More Americans are in jobs where a chunk of their pay isn’t guaranteed.
In incentive pay programs, base salaries are often fleshed out with monthly or quarterly bonuses conditional on hitting certain targets. Twenty-eight percent of more than 300 companies surveyed said they were building incentive pay into new roles, according to a 2024 survey by revenue-management consulting firm Alexander Group.
The practice has long been common for salespeople and top brass. Yet apart from the yearly raise—and for some, an annual bonus—the vast majority of the workforce makes the same amount every payday.
Now, more companies are trying to get the most out of rising payroll costs by making a part of workers’ pay contingent on completing prescribed goals.
Employers say the new way to pay professionals from accountants and human-resource managers to marketing assistants can fuel greater productivity.

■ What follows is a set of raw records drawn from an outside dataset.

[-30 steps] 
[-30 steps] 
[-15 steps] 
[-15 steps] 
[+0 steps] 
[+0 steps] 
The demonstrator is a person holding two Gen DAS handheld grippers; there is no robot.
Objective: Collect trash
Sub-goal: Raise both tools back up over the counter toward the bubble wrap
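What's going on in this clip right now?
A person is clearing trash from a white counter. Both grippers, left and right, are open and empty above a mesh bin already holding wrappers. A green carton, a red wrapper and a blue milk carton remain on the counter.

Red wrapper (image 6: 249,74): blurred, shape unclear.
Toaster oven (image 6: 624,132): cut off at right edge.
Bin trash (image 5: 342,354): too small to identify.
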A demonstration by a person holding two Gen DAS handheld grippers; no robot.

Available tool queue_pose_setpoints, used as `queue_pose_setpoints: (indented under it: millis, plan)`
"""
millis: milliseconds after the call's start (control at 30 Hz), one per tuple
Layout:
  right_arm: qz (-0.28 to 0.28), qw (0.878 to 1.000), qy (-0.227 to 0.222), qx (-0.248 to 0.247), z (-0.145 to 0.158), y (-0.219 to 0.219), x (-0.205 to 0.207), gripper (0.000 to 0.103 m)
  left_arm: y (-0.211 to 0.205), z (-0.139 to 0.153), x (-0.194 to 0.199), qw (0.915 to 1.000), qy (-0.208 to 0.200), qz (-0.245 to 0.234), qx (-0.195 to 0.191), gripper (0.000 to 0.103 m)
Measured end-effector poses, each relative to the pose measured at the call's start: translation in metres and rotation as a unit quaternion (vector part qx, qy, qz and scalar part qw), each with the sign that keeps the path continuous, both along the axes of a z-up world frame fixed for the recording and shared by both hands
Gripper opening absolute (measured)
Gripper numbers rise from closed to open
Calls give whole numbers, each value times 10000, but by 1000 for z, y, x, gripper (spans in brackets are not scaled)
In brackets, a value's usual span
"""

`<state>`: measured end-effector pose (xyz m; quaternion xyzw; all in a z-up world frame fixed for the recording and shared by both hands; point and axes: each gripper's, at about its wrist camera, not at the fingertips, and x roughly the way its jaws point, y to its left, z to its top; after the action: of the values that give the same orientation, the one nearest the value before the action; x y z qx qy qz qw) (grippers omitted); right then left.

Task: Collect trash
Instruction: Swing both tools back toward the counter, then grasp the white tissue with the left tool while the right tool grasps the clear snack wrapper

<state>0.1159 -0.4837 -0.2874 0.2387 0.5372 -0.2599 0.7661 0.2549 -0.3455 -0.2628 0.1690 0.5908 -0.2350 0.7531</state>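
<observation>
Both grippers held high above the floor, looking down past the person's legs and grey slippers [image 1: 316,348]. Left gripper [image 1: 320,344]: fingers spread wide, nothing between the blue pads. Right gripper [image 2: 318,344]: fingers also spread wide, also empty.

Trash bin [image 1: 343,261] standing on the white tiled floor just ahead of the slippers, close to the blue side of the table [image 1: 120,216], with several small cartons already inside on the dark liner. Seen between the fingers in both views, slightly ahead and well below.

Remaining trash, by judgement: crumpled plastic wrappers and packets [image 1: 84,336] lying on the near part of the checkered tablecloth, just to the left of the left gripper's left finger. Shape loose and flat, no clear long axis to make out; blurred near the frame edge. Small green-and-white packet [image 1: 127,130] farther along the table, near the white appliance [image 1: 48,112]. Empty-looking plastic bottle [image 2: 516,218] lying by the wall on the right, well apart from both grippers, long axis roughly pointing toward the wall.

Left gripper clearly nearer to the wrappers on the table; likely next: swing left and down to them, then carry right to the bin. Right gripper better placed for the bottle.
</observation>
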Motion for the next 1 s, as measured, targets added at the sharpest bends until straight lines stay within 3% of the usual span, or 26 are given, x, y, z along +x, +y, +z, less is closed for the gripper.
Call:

Plenty of overachievers say they are relishing the often-rich upside potential. Yet some workers say they are making less than they bargained for.
“There’s absolutely risk, but in my experience there’s been more reward," says Hannah Brown, 32, a chief of staff at business-software company WalkMe.
She is eligible every quarter for a target bonus of 11% of her salary, half of which depends on her department’s performance and individual goals she sets with her boss ahead of time.
Jobs close to the sales process, such as marketing and after-sales support, are the most likely to be swept up into pay-for-performance plans. But some firms, such as WalkMe, are using short-term bonuses to shape pay for everyone from accountants to human-resources managers.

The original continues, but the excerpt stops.